> **What is needed**:
Scan the lines below; pull out those with "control".

> **Stored entries**:

- - -

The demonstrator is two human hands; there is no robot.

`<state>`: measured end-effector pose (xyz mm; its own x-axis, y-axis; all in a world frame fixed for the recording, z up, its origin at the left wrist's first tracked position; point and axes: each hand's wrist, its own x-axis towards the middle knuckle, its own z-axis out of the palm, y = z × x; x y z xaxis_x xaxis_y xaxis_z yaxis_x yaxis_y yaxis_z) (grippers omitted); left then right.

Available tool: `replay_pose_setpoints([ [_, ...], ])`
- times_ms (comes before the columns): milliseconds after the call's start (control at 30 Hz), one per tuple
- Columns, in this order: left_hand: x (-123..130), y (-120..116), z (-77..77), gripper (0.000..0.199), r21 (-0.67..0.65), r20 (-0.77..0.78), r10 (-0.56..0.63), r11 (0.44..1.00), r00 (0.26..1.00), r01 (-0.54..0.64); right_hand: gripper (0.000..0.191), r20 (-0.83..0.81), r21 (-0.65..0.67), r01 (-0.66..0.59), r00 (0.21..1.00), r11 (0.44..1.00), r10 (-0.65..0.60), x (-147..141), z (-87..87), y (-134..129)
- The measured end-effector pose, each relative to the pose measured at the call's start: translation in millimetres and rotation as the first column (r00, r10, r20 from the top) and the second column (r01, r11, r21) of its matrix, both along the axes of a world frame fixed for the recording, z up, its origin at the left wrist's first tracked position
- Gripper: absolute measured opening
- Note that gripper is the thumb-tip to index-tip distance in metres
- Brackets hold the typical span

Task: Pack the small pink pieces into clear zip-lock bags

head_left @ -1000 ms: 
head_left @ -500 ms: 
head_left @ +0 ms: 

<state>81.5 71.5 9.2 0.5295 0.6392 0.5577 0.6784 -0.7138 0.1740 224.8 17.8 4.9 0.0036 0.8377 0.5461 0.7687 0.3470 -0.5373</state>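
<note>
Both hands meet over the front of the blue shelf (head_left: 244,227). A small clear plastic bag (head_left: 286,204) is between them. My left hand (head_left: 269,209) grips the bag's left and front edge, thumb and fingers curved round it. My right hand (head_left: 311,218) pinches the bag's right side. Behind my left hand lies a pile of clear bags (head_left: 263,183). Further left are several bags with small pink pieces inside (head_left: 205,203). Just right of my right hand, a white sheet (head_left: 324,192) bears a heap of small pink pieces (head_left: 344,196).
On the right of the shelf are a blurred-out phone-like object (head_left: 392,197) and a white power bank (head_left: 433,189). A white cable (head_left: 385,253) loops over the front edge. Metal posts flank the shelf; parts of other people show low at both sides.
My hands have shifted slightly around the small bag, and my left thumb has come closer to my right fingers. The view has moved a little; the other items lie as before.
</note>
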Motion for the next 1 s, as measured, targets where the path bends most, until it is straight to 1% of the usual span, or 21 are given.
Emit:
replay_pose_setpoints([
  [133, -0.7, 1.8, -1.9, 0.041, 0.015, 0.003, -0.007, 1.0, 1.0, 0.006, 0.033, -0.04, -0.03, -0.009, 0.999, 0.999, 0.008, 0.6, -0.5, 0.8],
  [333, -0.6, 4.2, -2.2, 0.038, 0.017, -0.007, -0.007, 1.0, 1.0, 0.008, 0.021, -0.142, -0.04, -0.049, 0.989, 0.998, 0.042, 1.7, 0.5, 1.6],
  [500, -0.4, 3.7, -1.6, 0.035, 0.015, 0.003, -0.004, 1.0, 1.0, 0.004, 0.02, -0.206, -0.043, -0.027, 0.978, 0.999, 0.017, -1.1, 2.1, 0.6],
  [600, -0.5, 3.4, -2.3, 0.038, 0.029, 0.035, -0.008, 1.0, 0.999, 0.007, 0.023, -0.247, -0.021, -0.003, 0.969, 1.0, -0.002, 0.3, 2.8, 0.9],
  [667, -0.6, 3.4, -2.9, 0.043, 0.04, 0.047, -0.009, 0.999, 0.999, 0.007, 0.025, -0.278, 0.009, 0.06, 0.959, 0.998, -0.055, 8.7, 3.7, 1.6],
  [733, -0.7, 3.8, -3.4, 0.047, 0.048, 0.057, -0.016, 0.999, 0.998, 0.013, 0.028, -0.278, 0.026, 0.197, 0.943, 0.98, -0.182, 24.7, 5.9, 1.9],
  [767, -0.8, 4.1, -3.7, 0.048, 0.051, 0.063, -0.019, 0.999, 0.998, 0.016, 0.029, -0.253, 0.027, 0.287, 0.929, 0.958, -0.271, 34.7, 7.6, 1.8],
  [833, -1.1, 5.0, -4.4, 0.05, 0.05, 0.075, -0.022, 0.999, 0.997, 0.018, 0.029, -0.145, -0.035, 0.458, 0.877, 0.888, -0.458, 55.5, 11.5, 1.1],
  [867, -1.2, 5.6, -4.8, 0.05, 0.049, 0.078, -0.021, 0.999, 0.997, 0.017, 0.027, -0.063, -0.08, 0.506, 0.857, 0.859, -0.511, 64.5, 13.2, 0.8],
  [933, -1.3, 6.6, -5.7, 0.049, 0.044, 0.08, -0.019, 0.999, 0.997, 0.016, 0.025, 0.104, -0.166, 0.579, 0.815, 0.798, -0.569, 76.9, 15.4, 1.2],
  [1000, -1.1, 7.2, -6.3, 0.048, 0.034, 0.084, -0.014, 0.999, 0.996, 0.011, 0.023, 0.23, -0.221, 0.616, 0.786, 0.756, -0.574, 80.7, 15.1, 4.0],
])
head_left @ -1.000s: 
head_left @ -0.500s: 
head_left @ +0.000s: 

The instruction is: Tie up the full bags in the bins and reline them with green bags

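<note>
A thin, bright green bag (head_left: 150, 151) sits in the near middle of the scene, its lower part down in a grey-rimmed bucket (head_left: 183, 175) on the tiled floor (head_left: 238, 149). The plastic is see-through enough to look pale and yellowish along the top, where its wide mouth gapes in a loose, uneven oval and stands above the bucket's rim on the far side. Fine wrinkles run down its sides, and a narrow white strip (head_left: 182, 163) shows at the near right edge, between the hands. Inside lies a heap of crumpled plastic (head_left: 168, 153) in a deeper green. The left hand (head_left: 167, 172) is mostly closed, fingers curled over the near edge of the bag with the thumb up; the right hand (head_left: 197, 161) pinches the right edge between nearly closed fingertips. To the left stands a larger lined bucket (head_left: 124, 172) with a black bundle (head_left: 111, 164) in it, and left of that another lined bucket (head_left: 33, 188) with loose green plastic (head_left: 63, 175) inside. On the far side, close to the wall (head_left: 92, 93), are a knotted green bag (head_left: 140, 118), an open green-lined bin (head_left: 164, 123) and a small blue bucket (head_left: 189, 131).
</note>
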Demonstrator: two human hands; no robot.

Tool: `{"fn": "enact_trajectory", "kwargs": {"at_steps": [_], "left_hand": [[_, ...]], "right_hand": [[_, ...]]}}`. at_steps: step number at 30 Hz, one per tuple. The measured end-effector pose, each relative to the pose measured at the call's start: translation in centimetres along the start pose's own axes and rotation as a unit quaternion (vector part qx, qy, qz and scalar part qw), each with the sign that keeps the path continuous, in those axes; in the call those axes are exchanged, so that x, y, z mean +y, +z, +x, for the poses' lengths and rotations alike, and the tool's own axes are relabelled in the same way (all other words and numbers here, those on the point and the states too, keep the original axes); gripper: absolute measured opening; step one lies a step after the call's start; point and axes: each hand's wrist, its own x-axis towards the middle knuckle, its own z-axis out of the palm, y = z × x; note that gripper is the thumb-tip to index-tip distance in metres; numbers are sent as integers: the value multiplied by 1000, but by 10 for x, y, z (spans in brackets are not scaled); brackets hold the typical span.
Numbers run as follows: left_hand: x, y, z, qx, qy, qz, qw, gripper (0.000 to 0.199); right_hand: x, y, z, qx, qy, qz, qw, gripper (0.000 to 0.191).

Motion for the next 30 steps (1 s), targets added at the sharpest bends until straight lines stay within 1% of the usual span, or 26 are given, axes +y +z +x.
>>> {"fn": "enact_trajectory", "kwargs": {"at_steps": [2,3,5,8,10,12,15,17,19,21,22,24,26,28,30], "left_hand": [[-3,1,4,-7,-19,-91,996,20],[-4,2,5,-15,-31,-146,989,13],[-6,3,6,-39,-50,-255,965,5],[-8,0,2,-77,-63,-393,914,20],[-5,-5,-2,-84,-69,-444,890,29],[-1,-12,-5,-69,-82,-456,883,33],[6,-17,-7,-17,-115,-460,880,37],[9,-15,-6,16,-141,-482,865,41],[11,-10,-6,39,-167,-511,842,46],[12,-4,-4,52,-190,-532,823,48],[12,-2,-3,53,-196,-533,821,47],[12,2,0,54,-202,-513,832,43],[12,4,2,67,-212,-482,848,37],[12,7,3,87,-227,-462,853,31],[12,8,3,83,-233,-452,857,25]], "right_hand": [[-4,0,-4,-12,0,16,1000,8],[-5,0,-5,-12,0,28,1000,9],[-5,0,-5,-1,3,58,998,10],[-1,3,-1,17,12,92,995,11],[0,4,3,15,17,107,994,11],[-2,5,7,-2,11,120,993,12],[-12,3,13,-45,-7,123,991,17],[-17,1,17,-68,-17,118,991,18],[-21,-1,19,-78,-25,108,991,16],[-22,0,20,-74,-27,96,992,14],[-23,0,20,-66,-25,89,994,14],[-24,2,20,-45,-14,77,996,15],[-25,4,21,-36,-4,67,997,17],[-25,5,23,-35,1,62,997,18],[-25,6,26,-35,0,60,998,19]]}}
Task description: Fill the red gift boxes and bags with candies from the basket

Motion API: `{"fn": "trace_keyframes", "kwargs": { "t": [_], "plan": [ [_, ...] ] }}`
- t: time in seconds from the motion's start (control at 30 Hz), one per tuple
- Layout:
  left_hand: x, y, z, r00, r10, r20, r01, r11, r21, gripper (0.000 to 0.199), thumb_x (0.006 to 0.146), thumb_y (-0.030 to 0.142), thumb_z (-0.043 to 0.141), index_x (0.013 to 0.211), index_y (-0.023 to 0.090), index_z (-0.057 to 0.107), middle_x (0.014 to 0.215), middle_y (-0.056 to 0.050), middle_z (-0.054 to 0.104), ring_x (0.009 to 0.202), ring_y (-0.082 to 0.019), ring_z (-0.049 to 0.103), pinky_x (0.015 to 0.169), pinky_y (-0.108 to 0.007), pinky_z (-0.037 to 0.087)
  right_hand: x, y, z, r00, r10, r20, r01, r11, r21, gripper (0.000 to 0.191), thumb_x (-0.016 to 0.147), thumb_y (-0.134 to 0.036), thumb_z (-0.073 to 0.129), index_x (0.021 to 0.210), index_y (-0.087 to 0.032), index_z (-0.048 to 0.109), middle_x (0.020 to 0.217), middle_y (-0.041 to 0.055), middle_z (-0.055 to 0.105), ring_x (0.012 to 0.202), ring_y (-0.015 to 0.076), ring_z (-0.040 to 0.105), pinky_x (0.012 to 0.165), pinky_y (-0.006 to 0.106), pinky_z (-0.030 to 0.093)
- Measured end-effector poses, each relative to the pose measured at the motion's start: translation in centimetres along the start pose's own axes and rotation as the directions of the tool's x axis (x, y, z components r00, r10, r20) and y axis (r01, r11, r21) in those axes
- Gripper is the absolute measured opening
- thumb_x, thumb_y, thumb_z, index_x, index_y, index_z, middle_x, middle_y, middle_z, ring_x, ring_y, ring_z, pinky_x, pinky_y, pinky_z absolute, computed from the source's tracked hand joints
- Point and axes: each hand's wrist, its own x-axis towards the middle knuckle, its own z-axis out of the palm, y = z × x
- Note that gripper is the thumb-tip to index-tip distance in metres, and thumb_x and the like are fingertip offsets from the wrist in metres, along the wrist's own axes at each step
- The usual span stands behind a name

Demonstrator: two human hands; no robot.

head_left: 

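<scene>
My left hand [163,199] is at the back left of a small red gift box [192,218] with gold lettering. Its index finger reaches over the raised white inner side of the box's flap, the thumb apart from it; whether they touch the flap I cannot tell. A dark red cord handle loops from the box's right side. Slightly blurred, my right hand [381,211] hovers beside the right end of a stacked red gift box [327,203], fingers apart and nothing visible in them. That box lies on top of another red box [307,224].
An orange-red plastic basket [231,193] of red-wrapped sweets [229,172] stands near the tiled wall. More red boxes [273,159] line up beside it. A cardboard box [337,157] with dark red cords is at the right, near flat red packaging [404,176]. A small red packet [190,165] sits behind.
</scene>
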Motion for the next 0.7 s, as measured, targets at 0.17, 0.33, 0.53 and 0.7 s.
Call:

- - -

> **Exercise output**:
- times_ms (comes before the columns): milliseconds after the call's start (control at 30 Hz), one per tuple
- t: time in seconds from the motion's start (control at 30 Hz), one per tuple

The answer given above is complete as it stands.